● **Task objective**
Nothing should be output except the lines from the top of the material below through the line that contains "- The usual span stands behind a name", each exactly as written.

== Given information

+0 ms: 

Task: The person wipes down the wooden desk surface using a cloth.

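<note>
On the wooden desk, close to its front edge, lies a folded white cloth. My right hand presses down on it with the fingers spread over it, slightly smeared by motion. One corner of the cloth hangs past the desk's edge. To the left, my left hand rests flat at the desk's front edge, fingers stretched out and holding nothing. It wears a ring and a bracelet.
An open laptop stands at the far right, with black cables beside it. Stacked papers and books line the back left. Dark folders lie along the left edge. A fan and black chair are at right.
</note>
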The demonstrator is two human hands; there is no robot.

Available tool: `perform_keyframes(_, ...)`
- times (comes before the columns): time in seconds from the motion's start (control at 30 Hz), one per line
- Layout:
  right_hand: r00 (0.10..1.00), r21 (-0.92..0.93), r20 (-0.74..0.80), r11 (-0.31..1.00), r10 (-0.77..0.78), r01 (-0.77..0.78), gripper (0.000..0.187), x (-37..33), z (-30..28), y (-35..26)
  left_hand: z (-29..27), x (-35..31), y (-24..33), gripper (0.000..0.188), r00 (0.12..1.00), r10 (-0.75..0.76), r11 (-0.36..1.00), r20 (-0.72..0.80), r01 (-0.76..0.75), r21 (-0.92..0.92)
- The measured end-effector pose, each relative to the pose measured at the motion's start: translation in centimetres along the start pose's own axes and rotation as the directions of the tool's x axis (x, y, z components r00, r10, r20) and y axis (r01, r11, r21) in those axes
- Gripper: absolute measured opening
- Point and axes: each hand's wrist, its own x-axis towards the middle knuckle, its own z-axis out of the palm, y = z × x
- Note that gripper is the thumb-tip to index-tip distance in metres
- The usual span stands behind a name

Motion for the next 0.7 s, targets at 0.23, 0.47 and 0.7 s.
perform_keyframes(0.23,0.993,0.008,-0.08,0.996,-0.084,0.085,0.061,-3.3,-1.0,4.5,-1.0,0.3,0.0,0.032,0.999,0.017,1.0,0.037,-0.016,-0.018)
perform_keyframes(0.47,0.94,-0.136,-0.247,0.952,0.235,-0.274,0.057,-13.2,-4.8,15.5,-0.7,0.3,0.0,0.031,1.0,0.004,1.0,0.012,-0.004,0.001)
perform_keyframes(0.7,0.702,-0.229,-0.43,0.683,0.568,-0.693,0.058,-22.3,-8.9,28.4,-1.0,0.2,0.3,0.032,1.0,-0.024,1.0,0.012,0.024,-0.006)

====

● **Answer to this task**
+0 ms: 

Task: The person wipes down the wooden desk surface using a cloth.

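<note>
On the wooden desk, close to its front edge, lies a folded white cloth. My right hand presses down on it with the fingers spread over it, slightly smeared by motion. One corner of the cloth hangs past the desk's edge. To the left, my left hand rests flat at the desk's front edge, fingers stretched out and holding nothing. It wears a ring and a bracelet.
An open laptop stands at the far right, with black cables beside it. Stacked papers and books line the back left. Dark folders lie along the left edge. A fan and black chair are at right.
</note>
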The demonstrator is two human hands; there is no robot.

Available tool: `perform_keyframes(_, ...)`
- times (comes before the columns): time in seconds from the motion's start (control at 30 Hz), one per line
- Layout:
  right_hand: r00 (0.10..1.00), r21 (-0.92..0.93), r20 (-0.74..0.80), r11 (-0.31..1.00), r10 (-0.77..0.78), r01 (-0.77..0.78), gripper (0.000..0.187), x (-37..33), z (-30..28), y (-35..26)
  left_hand: z (-29..27), x (-35..31), y (-24..33), gripper (0.000..0.188), r00 (0.12..1.00), r10 (-0.75..0.76), r11 (-0.36..1.00), r20 (-0.72..0.80), r01 (-0.76..0.75), r21 (-0.92..0.92)
- The measured end-effector pose, each relative to the pose measured at the motion's start: translation in centimetres along the start pose's own axes and rotation as the directions of the tool's x axis (x, y, z components r00, r10, r20) and y axis (r01, r11, r21) in those axes
- Gripper: absolute measured opening
- Point and axes: each hand's wrist, its own x-axis towards the middle knuckle, its own z-axis out of the palm, y = z × x
- Note that gripper is the thumb-tip to index-tip distance in metres
- The usual span stands behind a name

No other output is needed; the exercise is complete.